Certain watch models have a power reserve display in days or hours so that you can determine at any time how long the watch will continue to run.
A hand-wound watch has a locking mechanism or stop that prevents you from winding the watch. However, if you apply too much force once this stop is reached, damage to the watch may occur (e.g. winding shaft). So make sure you wind the watch with little force and a lot of feeling .

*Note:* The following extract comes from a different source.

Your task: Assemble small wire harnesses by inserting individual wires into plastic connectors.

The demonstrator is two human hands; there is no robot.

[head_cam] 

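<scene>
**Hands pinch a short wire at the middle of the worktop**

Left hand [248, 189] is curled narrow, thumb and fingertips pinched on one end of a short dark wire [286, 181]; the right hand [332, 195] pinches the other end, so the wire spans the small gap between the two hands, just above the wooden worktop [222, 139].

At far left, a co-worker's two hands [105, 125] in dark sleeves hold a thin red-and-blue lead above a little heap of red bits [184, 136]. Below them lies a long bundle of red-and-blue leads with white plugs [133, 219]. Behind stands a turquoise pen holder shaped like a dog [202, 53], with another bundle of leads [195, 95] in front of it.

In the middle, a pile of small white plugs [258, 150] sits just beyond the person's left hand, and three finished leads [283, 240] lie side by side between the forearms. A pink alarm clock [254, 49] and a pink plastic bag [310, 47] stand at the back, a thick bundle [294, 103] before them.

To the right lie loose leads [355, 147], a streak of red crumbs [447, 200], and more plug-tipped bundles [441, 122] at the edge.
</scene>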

If you avoid the following mistakes with the help of our tips, your hand-wound watch will have a long life:
Mistake |
Explanation & tips |
Pull up against the stop |
Although it is not possible to turn past the stop, damage can occur if too much force is applied to the stop. Tip : Pay attention to increasing resistance and stop early |
Winding with too much force |
When winding, sensitive shafts and gears rotate in the hand-wound movement, which can be damaged if increased force is applied. Tip : Wind up carefully and slowly |
Winding on the wrist |
The unfavorable position can cause force to be exerted on the winding shaft. The torque is transferred to the movement and can damage the seal and shaft of the hand-winding mechanism. Tip : Take off your watch |
Wind counterclockwise |
Winding the hand winder counterclockwise usually has no consequences as it is an idle. This does not open the work. But: The clock should only be set clockwise. Tip : Wind up & adjust clockwise |
Since standard hand-wound movements have a power reserve of 36 to 48 hours, they strictly speaking do not need to be wound in the morning.
However, since we recommend winding a hand-wound watch daily , it may make sense to add winding to your morning ritual.